I would also propose…An end to one-way multiculturalism and to the cultural masochism that goes with it. The Koran does not mandate the wearing of veils or genital mutilation, and until recently only those who apostasized from Islam faced the threat of punishment by death. Now, though, all manner of antisocial practices find themselves validated in the name of religion, and mullahs have begun to issue threats even against non-Muslims for criticism of Islam. This creeping Islamism must cease at once, and those responsible must feel the full weight of the law. Meanwhile, we should insist on reciprocity at all times. We should not allow a single Saudi dollar to pay for propaganda within the U.S., for example, until Saudi Arabia also permits Jewish and Christian and secular practices. No Wahhabi-printed Korans anywhere in our prison system. No Salafist imams in our armed forces.

(b) Popular Culture. SNL (here and here) on Islamophobia and terrorism.

One Response to “Slow change is still change”

  1. rainwolf Says:

    You write:
    Hitchens writes:

    “The dazzling fiction writer and the pedestrian social-democratic politician are for Steyn dual exemplars of his book’s main concern: the general apathy and surrender of the West in the face of a determined assault from a religious ideology, or an ideological religion, afflicted by no sickly doubt about what it wants or by any scruples about how to get it.”

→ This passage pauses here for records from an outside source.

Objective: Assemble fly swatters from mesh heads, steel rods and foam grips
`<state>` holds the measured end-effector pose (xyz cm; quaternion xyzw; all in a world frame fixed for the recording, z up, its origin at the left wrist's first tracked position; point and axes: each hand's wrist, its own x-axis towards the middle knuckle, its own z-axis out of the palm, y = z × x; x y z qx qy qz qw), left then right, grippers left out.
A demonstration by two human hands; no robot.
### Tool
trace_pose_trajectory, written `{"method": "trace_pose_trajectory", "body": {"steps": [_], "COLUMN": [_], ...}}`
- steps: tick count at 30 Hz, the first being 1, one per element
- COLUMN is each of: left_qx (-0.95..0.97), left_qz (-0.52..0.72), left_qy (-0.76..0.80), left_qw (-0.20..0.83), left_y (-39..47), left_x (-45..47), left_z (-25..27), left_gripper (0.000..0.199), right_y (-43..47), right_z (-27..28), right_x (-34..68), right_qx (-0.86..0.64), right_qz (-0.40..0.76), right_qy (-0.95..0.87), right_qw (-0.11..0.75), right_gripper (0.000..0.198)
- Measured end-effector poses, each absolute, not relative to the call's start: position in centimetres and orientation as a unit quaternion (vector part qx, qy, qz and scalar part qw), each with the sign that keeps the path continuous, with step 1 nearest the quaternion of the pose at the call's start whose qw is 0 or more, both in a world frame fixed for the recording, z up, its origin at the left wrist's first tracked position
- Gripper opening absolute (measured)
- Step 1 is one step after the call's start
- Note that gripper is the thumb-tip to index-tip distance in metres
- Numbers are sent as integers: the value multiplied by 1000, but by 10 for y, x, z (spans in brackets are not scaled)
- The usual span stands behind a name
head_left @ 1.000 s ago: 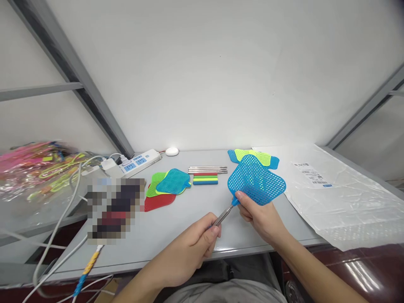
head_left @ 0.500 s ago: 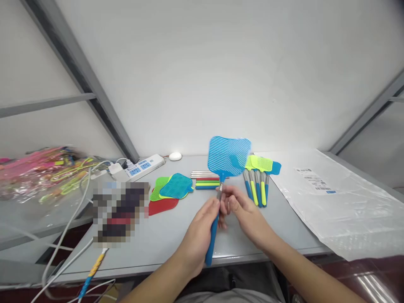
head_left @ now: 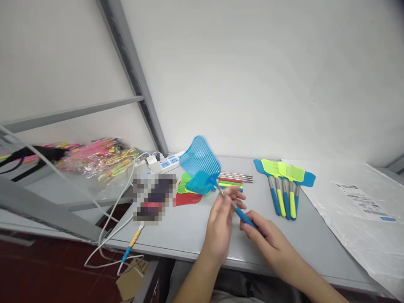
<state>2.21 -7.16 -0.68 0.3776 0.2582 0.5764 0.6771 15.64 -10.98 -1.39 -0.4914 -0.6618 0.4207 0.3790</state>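
The right grip [head_left: 271, 237] was closed on the handle [head_left: 242, 215] of the swatter [head_left: 200, 158]. The left grip [head_left: 220, 223] closed loosely around its shaft [head_left: 220, 190].

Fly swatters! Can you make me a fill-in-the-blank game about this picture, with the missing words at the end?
1. The held swatter has a head coloured ____.
2. The right hand grips this swatter's ____.
3. The grouped swatters have handles that are either blue or ____.
4. The white plastic bag lies on the picture's ____ side.

Missing words: blue; handle; yellow; right.
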Motion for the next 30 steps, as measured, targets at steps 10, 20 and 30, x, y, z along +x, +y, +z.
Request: {"method": "trace_pose_trajectory", "body": {"steps": [10,20,30], "left_qx": [127,141,179], "left_qz": [693,742,743], "left_qy": [215,335,344], "left_qw": [677,564,545], "left_y": [-64,-58,-64], "left_x": [-7,-7,-6], "left_z": [-25,-30,-24], "left_gripper": [40,30,34], "right_y": [-108,-107,-103], "right_z": [-34,-44,-36], "right_x": [152,154,156], "right_qx": [-491,-513,-458], "right_qz": [410,369,643], "right_qy": [-699,-709,-541], "right_qw": [320,313,291], "right_gripper": [28,33,41]}}
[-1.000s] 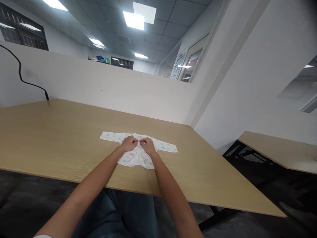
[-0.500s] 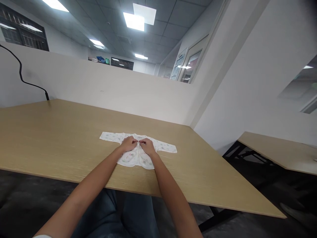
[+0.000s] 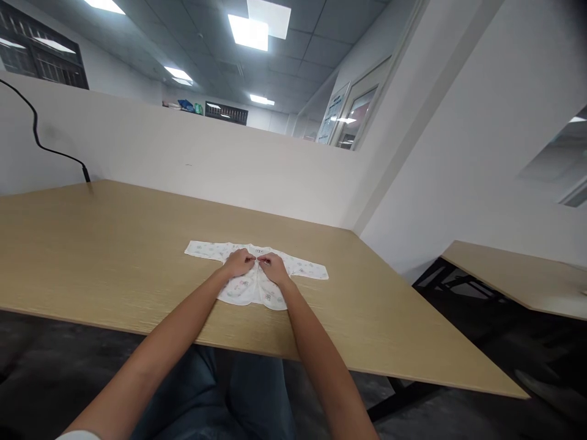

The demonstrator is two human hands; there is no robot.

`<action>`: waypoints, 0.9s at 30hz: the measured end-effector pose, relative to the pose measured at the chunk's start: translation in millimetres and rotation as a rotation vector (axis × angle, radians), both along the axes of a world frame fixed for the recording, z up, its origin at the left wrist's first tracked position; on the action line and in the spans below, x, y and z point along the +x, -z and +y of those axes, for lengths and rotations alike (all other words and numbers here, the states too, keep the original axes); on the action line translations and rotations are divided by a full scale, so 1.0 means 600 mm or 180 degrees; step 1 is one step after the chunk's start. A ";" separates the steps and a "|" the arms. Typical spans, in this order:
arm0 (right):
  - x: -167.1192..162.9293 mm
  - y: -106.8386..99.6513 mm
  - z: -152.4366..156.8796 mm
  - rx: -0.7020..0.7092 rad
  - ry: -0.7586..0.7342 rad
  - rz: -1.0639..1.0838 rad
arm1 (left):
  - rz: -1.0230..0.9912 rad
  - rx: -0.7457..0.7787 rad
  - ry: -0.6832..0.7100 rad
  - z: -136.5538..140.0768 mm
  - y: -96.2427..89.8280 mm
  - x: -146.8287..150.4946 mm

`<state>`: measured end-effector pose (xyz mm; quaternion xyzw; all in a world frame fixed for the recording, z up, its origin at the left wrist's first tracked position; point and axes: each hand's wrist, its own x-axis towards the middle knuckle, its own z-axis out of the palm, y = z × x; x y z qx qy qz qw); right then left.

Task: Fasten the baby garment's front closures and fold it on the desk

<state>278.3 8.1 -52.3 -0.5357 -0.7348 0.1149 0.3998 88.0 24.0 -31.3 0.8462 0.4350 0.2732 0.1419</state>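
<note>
A small white baby shirt (image 3: 238, 291) with a faint coloured print lies spread on the table, both sleeves stretched out sideways and the neck pointing away from me. My left hand (image 3: 239, 263) rests on the left front panel, its fingers pinched on the edge at the middle opening. Opposite it, my right hand (image 3: 274, 267) pinches the right front edge. The fingertips of both hands nearly meet just below the neckline. Whatever fastening lies under the fingers is too small to make out.
The shirt lies near the front edge of a wooden table (image 3: 137, 244). Behind it stands a low white partition (image 3: 220, 159). A black cable (image 3: 36, 131) hangs at the far left. On the right is a second table (image 3: 513, 275), beyond a gap.
Both hands stay pinched at the shirt's front opening, with hardly any finger movement. The whole view has shifted very slightly.
</note>
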 end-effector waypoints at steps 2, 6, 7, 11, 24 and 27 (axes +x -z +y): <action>-0.001 -0.002 -0.001 -0.0002 0.0006 -0.0016 | 0.0002 0.0010 0.0016 -0.001 -0.001 0.000; -0.003 -0.006 -0.005 0.0004 0.0028 -0.0055 | 0.0018 -0.0001 -0.0006 -0.001 -0.001 0.000; -0.004 -0.007 -0.005 0.0006 0.0035 -0.0063 | 0.0024 -0.0008 -0.0021 -0.001 -0.001 0.001; -0.005 -0.009 -0.009 0.0008 0.0065 -0.0085 | 0.0020 0.0000 -0.0039 0.002 0.003 0.001; -0.005 -0.013 -0.013 0.0058 0.0004 -0.0089 | -0.0051 -0.0008 -0.0064 0.003 0.006 0.001; -0.005 -0.013 -0.014 0.0091 -0.0011 -0.0124 | -0.0044 -0.0024 -0.0060 0.005 0.008 0.001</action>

    The trouble with Steyn is that he has NOT effectively criticized Islam itself as the ideological religion, he has only criticized the religious ideology (the radicals within Islam). Why is Steyn considered one of our foremost Islam critics? I have yet to see a realistic (or for that matter, any) proposal from him on how to deal with separating and protecting the West from Islam. Or is a “win” on this topic insignificant in his eyes? The Democrats do as much with their lack of a plan.

    Islamism, radical Islam, Islamofascists and other selective terminology ad nauseam do not describe the problem, which is Islam.